Bogle: Tough sentences would keep execs in line
PHILADELPHIA - In 1787 the founding fathers gathered at Independence Hall during a crisis in this country, and they wrote the Constitution of the United States.
CBS Evening News anchor Scott Pelley went to Philadelphia and gathered a panel of people from many walks of life outside Washington. Included on the panel are Mary Frances Berry, a professor at the University of Pennsylvania and former Chairperson of the U.S. Commission on Civil Rights; Mick Cornett, Mayor of Oklahoma City and President of the Republican Mayors Association; Michelle Rhee, CEO of StudentsFirst and former Chancellor of the Washington, D.C. public school system; John Bogle, founder of the world's largest mutual fund company, the Vanguard Group; Arturo Vargas, the Executive Director of the National Association of Latino Elected and Appointed Officials;
The group of distinguished Americans blamed partisanship, and special interests for what ails Washington. Their message to Washington? Get the deficit deal done, put the country first and show some courage.
Part One of the panel's discussion is below. More will air Tuesday on The Early Show, and on The CBS Evening News.
John Bogle: We, the United States of America are losing our ability to govern ourselves. And if we lose that ability, and we're very close to losing it now, I don't know where we go as a nation. But it's not good.
Scott Pelley: The job approval rating of Congress is 9 percent, the lowest we have ever recorded. Why do people not believe in Washington anymore?
Mick Cornett: I don't think they like the idea that partisanship has taken over Washington, that it seems to matter more if you're an R, a D, rather than if you have a good idea. People look for their leadership to lead. And the leadership has gone away.

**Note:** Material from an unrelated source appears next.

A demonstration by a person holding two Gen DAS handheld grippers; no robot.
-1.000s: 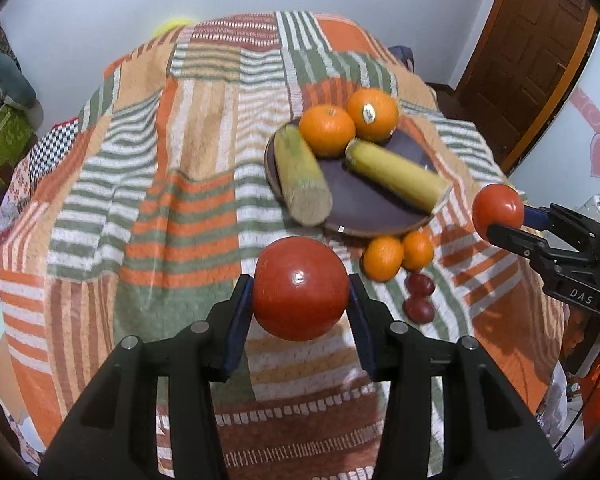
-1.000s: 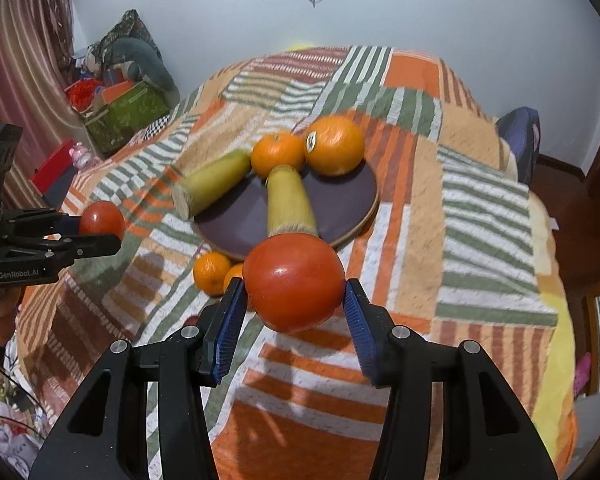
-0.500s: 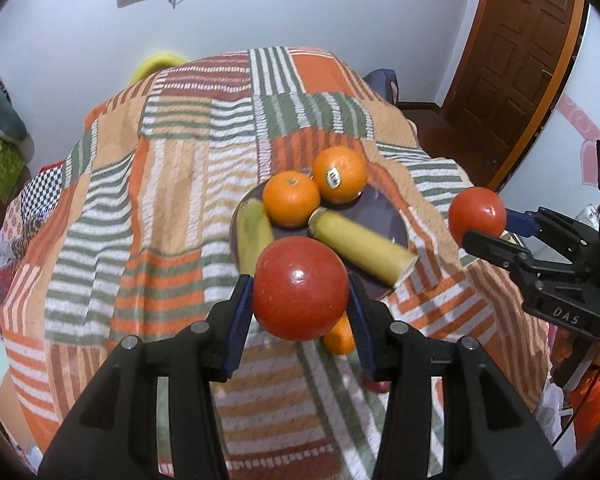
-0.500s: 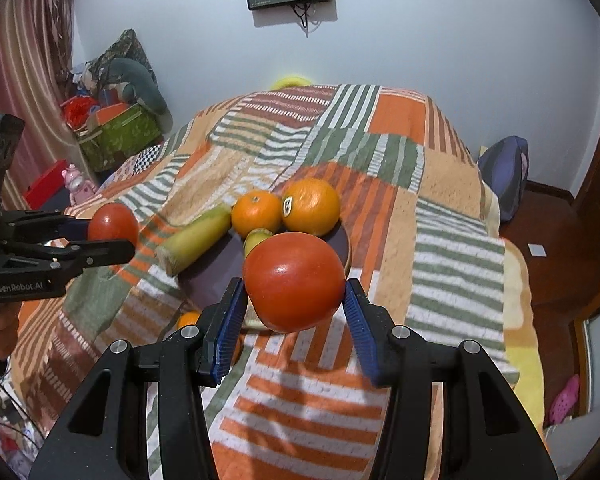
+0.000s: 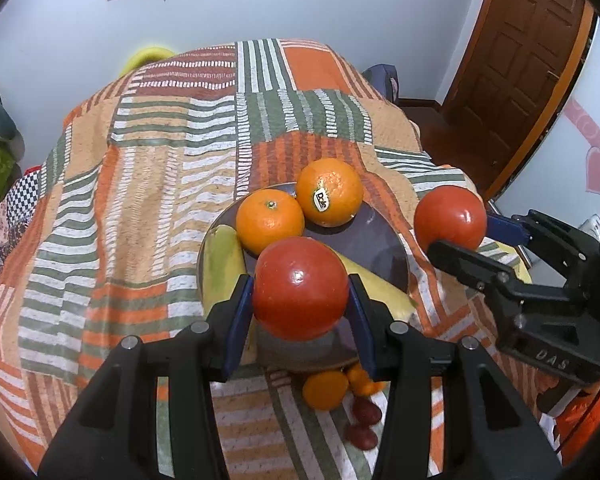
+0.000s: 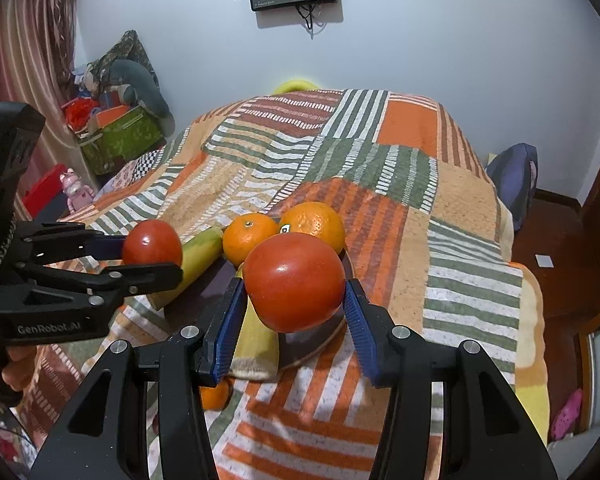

Mary Frances Berry: I think it's not because there's partisanship but because nothing seems to happen. So, if they did something that people thought would help them, there would be less concern about who was an R and a D and whatever. Not only are they partisan, they don't really do anything.
Pedro Jose "Joe" Greer, Jr.: It would be nice if our politicians, elected officials, came out with opinions based on facts instead of having opinion and then looking for facts to back them up. Then I think we'd have a little bit more faith in them.
Pelley: Here's what I don't understand. Everywhere we go at CBS News all around the country, we hear the same thing. We hear people saying, there has to be compromise, not left, not right, but forward. What is it that's happening in Washington that prevents that kind of progress?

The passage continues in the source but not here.